--- TASK DESCRIPTION ---
Please reproduce the listing word for word. Pictures stay out.
****
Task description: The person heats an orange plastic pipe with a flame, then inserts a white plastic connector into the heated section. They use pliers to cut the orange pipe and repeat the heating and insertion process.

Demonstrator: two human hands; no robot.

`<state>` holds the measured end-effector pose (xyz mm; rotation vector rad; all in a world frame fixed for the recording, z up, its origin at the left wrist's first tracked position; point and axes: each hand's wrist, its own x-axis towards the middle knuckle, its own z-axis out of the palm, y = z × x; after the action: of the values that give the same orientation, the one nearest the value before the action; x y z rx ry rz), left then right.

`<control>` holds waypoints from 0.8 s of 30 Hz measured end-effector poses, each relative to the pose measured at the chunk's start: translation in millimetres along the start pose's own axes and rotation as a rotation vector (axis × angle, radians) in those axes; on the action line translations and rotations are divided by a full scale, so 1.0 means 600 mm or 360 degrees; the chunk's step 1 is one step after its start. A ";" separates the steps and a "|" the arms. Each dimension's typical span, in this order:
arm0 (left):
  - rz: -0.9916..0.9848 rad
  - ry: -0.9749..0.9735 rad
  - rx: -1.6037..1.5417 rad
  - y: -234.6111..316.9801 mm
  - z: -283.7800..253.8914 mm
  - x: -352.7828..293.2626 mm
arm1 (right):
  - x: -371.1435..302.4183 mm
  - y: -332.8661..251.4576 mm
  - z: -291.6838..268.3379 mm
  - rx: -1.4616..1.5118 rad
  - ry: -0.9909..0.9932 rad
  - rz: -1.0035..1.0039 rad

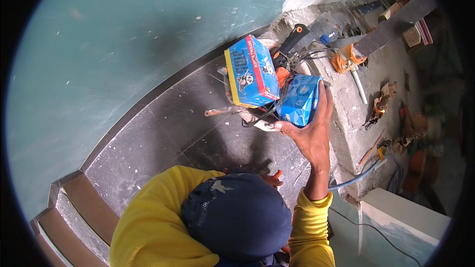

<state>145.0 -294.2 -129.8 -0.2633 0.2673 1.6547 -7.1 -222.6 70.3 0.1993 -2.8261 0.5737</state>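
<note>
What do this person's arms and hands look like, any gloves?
The right sleeve is plain yellow and stops short of the right hand, which is bare, with no glove, ring or cable showing. The left sleeve is yellow too; the left hand is mostly hidden.

The blue box [298, 98], faceted in lighter and darker shades, sits tilted in the right hand [313, 138], its near edge at the thumb, its right side against the fingers.
</note>
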 end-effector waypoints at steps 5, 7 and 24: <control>0.0056 -0.0015 -0.0017 -0.005 0.006 -0.001 | 0.037 -0.117 -0.004 0.0013 -0.0070 -0.0424; 0.0060 -0.0034 0.0004 -0.001 0.009 0.000 | 0.069 -0.153 0.032 -0.0133 -0.0196 -0.0539; 0.0071 -0.0108 0.0035 -0.008 0.007 -0.006 | 0.037 -0.268 0.105 0.1052 -0.0909 -0.0775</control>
<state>149.9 -296.0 -124.7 -0.1854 0.2417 1.7005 -12.6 -396.4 79.1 1.3057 -2.7726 1.4848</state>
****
--- OUTPUT FOR THIS TASK ---
Task description: The person heats an orange plastic pipe with a flame, then inserts a white plastic connector into the heated section. They use pliers to cut the orange pipe and repeat the heating and insertion process.

Demonstrator: two human hands; no robot.

`<state>` holds the measured end-effector pose (xyz mm; rotation vector rad; all in a world frame fixed for the recording, z up, its origin at the left wrist's first tracked position; point and axes: each hand's wrist, its own x-axis towards the middle knuckle, its own z-axis out of the palm, y = z × x; after the action: of the values that give the same orientation, the one nearest the value before the action; x y z rx ry rz), left then right.

`<control>` holds waypoints from 0.8 s of 30 Hz measured end-effector poses, each relative to the pose measured at the chunk's start: translation in millimetres along the start pose's own axes and rotation as a rotation vector (axis × angle, radians) in those axes; on the action line translations and rotations are divided by a full scale, so 1.0 means 600 mm or 360 degrees; the chunk's step 1 is one step after its start. A ";" separates the steps and a "|" the arms. Each dimension's typical span, in this order:
arm0 (left):
  - rz: -0.9916..0.9848 rad
  - ry: -0.9749..0.9735 rad
  - rx: -1.6037..1.5417 rad
  - y: -234.6111..316.9801 mm
  - z: -283.7800..253.8914 mm
  - x: -352.7828..293.2626 mm
arm1 (right):
  - x: -371.1435..302.4183 mm
  - y: -332.8661..251.4576 mm
  - z: -291.6838..268.3379 mm
  - rx: -1.4616..1.5118 rad
  - ry: -0.9909..0.9932 rad
  - rz: -1.0035..1.0039 rad


<state>145.0 -294.2 -129.8 -0.2633 0.2673 1.6547 -7.1 -222.6 70.3 0.1993 -2.8261 0.5737</state>
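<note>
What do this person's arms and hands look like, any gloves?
The right sleeve is plain yellow and stops short of the right hand, which is bare, with no glove, ring or cable showing. The left sleeve is yellow too; the left hand is mostly hidden.

The blue box [298, 98], faceted in lighter and darker shades, sits tilted in the right hand [313, 138], its near edge at the thumb, its right side against the fingers.
</note>
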 end-effector waypoints at steps 5, 7 and 24: <control>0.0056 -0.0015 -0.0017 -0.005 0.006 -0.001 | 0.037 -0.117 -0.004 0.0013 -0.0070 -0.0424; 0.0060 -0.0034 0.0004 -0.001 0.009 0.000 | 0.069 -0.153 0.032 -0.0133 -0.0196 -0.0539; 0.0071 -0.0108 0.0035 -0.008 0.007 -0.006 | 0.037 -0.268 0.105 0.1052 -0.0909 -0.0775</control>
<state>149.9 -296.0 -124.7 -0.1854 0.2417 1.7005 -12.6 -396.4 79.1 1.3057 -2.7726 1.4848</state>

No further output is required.